Antitrust Litig., 600 F.2d 1148, 1168 (5th Cir. 1979) (holding claimants
who alleged they made retail purchases of beef as consumers had standing
to assert antitrust claims).  Maranatha has also been cited by two other
Texas appellate courts.  See Roberts v. Whitfill, 191 S.W.3d 348, 354–55
(Tex. App.—Waco 2006, no pet.); Sw. Bell Tel. Co. v. Superior Payphones,
Ltd., No. 13-05-00661-CV, 2006 WL 417423, at *7 n.4 (Tex.
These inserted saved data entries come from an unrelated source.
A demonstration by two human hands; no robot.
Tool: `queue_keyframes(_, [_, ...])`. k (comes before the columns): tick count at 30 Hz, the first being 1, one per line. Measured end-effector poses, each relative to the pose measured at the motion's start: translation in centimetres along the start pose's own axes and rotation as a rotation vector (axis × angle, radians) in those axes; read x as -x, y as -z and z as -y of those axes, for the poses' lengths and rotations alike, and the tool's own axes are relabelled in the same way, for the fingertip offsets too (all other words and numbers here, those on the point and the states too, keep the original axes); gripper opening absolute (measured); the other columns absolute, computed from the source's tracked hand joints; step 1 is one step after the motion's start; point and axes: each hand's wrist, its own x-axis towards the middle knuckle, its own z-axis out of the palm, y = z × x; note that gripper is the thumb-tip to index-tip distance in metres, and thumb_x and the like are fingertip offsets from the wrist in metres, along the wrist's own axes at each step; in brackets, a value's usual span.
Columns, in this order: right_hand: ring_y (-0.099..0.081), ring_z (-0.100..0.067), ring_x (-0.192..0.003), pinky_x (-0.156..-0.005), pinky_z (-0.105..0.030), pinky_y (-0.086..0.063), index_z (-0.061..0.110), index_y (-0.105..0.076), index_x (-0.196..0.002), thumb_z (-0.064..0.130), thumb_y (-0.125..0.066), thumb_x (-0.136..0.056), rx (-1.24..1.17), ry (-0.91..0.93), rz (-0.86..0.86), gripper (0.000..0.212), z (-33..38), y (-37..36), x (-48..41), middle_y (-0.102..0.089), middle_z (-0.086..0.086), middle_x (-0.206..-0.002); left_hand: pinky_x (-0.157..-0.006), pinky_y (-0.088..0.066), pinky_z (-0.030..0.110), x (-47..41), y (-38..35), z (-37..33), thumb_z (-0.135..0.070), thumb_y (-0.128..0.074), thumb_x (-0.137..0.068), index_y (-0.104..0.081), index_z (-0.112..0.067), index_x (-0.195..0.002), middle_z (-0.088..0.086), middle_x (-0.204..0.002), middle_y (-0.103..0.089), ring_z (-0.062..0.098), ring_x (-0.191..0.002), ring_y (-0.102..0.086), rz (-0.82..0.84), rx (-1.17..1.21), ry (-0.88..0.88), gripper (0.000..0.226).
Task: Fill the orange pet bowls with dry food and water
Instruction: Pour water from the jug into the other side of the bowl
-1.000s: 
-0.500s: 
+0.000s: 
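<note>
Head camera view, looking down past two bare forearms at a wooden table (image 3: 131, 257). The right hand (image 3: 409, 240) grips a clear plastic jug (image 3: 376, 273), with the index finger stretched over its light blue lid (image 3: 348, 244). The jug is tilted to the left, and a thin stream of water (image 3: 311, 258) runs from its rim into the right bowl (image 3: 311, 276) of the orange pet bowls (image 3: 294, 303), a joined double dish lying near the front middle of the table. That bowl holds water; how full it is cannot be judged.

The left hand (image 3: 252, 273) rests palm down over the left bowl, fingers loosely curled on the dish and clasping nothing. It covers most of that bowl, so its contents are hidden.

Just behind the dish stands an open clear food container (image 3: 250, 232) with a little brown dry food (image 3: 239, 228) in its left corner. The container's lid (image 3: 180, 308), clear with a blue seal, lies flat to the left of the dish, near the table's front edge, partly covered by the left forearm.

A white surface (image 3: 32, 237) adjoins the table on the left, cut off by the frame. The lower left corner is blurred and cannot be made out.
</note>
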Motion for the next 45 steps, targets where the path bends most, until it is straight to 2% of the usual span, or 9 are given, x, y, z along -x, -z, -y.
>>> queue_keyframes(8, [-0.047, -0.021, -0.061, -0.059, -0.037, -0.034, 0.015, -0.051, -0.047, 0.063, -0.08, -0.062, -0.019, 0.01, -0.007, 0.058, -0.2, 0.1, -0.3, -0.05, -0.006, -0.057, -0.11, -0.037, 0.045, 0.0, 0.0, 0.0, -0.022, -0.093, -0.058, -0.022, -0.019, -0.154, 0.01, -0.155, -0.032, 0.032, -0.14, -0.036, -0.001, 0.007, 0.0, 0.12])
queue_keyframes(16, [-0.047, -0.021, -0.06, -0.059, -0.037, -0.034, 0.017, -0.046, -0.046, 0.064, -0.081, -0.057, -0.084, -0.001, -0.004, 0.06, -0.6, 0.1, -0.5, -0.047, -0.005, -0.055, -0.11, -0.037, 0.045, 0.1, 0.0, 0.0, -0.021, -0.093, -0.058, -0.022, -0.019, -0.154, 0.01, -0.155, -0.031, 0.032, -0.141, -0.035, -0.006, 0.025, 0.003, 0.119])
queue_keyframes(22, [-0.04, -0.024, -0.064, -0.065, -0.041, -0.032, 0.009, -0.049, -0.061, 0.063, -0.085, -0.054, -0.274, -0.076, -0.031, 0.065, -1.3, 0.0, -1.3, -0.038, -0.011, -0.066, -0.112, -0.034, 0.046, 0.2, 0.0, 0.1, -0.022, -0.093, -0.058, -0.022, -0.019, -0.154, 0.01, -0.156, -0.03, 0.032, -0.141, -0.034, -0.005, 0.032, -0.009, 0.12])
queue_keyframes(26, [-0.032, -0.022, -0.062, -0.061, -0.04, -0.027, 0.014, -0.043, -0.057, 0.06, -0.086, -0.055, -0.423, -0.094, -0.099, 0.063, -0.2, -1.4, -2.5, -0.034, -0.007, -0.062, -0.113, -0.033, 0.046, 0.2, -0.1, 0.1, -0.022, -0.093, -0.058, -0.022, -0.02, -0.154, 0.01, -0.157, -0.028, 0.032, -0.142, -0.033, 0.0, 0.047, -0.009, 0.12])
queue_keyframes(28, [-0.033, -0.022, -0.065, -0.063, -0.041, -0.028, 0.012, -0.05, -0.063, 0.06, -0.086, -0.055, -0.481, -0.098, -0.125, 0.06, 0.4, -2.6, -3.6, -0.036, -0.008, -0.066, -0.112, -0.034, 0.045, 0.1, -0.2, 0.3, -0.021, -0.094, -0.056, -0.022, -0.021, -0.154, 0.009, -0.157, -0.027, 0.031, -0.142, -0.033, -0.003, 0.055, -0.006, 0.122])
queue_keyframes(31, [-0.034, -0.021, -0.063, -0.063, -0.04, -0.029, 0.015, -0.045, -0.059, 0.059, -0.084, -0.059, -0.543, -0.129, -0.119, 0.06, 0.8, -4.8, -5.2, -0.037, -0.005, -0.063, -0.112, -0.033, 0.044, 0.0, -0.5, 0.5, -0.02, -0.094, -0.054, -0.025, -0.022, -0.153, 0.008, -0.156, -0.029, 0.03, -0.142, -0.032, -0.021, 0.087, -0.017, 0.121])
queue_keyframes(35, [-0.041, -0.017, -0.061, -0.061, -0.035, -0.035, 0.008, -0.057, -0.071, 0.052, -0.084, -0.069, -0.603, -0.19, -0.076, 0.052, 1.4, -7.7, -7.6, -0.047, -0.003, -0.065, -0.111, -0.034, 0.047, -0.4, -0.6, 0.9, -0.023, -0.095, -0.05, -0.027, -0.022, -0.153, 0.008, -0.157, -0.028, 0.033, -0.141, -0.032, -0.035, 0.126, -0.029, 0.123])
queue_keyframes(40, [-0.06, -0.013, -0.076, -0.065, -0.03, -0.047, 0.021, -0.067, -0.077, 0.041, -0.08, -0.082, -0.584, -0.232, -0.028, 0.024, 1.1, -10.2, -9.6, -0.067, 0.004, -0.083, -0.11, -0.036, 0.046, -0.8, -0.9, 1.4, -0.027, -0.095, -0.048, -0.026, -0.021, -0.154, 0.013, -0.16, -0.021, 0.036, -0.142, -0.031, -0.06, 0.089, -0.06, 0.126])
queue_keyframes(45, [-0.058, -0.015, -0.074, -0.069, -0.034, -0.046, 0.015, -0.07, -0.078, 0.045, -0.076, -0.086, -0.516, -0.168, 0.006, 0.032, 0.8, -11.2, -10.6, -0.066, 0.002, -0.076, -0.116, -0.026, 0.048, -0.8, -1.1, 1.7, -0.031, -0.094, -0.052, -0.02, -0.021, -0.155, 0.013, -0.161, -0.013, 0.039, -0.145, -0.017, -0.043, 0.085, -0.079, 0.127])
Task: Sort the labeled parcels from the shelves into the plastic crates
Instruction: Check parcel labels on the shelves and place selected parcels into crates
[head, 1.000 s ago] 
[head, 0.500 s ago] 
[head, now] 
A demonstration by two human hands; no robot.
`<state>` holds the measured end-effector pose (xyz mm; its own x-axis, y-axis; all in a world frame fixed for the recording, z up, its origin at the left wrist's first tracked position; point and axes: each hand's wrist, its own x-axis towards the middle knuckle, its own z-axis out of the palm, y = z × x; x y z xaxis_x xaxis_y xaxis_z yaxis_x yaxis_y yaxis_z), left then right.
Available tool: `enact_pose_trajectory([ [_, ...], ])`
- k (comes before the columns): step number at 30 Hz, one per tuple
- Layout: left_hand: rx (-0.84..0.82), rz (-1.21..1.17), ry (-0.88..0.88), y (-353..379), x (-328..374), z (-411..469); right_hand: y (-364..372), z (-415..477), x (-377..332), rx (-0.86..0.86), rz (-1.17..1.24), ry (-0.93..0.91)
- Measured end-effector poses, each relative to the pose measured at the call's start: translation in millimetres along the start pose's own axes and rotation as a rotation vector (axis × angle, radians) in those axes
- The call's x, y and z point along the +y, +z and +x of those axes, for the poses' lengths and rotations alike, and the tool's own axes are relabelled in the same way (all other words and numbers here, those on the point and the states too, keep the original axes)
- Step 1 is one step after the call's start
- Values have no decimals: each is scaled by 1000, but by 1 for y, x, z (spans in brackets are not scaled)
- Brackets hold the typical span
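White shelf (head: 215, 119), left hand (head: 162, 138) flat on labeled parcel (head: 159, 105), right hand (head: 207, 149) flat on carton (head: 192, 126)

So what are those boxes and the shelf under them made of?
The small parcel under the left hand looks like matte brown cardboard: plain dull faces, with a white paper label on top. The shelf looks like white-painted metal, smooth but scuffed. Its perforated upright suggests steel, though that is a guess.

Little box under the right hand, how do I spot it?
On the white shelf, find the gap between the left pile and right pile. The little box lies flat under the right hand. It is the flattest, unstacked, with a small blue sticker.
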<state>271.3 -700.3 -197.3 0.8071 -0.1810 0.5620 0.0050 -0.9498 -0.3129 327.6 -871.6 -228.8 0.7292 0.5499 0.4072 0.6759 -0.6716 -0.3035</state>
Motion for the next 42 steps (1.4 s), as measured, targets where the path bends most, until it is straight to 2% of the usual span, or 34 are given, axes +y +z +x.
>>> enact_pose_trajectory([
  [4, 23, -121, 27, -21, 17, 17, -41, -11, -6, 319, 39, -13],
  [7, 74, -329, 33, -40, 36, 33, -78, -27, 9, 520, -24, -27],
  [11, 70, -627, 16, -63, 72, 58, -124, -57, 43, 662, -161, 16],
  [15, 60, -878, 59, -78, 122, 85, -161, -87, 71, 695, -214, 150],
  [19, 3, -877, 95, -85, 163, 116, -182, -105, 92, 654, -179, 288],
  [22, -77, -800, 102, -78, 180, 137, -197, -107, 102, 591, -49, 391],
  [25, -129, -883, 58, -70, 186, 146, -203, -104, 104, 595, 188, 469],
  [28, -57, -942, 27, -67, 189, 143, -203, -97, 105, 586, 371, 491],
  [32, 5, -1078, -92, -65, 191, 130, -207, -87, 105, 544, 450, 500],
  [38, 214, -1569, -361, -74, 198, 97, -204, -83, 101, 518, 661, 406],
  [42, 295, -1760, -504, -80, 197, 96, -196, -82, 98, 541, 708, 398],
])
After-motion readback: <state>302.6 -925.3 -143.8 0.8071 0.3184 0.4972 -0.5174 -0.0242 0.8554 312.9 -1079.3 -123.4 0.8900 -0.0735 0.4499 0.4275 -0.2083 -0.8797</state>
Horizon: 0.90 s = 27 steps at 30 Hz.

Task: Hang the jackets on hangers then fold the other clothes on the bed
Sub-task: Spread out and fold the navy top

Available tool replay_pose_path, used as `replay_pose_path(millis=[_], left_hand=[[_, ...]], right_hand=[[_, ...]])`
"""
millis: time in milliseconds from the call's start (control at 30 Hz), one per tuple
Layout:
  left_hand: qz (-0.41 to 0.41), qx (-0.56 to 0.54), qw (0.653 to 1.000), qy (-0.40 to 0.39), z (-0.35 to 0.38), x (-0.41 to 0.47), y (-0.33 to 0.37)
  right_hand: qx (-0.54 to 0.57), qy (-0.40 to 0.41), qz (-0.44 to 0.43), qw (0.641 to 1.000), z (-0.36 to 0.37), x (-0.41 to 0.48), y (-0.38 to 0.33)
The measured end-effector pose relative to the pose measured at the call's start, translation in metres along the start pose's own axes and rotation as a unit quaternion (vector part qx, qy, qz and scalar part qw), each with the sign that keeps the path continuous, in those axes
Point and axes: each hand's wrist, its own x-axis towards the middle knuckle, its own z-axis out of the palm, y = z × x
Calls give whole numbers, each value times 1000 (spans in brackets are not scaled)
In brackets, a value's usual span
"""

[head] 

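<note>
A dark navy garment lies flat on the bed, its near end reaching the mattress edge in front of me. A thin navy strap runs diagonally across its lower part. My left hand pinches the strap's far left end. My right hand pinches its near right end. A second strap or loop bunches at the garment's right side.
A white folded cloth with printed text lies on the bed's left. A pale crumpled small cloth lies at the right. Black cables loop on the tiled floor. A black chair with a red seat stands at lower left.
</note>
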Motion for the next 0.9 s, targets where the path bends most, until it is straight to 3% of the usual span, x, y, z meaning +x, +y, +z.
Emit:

App.—Corpus
Christi Feb. 23, 2006, pet. dism’d) (mem. op.).  Thus, we hold that the trial
court did not err by granting Appellees’ pleas to the jurisdiction, and we overrule
Appellants’ eleventh issue.[4]
VI. 
Conclusion
Having
overruled Appellants’ dispositive issues, we render judgment dismissing
Appellants’ breach of contract and promissory estoppel claims in each case for
lack of standing, and we affirm the remainder of the trial court’s judgments.
 
ANNE GARDNER
JUSTICE
 
PANEL: 
GARDNER,
MCCOY, and GABRIEL, JJ.
 
DELIVERED:  March 29, 2012

[1]See Tex. R. App. P. 47.4.

[2]In her summary judgment
affidavit, Razzano described the map as the “general area” of SEACTX.  She also
stated that SEACTX grew after the initial contact with XTO and that it was
still growing, even in April 2008 when SEACTX and XTO allegedly entered into a
contract.  Also, on April 14, 2008, Razzano sent XTO a list of more than forty
subdivisions and homeowners’ associations that were part of SEACTX, but her
e-mail stated that she believed this was “almost all of the subdivisions
currently under our group,” that “[t]here may be more,” and that “[w]e also
have businesses and a number of churches as well.”  Razzano’s affidavit also
states that she told XTO even after April 24 that SEACTX “still had groups that
were interested in joining.”

[3]Because we have assumed
for purposes of this opinion that a valid, written contract existed between XTO
and SEACTX, we need not address Appellants’ first, third, fourth, fifth, sixth,
or seventh issues in which they contend that there are genuine issues of
material fact as to whether there was an enforceable agreement between XTO and
SEACTX, that the statute of frauds does not apply to the alleged contract
between XTO and SEACTX, and that there are applicable exceptions to the statute
of frauds if the doctrine does apply.  See Tex. R. App. P. 47.1, 47.4.

[4]Given our disposition of
Appellants’ second, eighth, ninth, and eleventh issues, we need not decide
Appellants’ tenth issue.  See Tex. R. App. P. 47.1.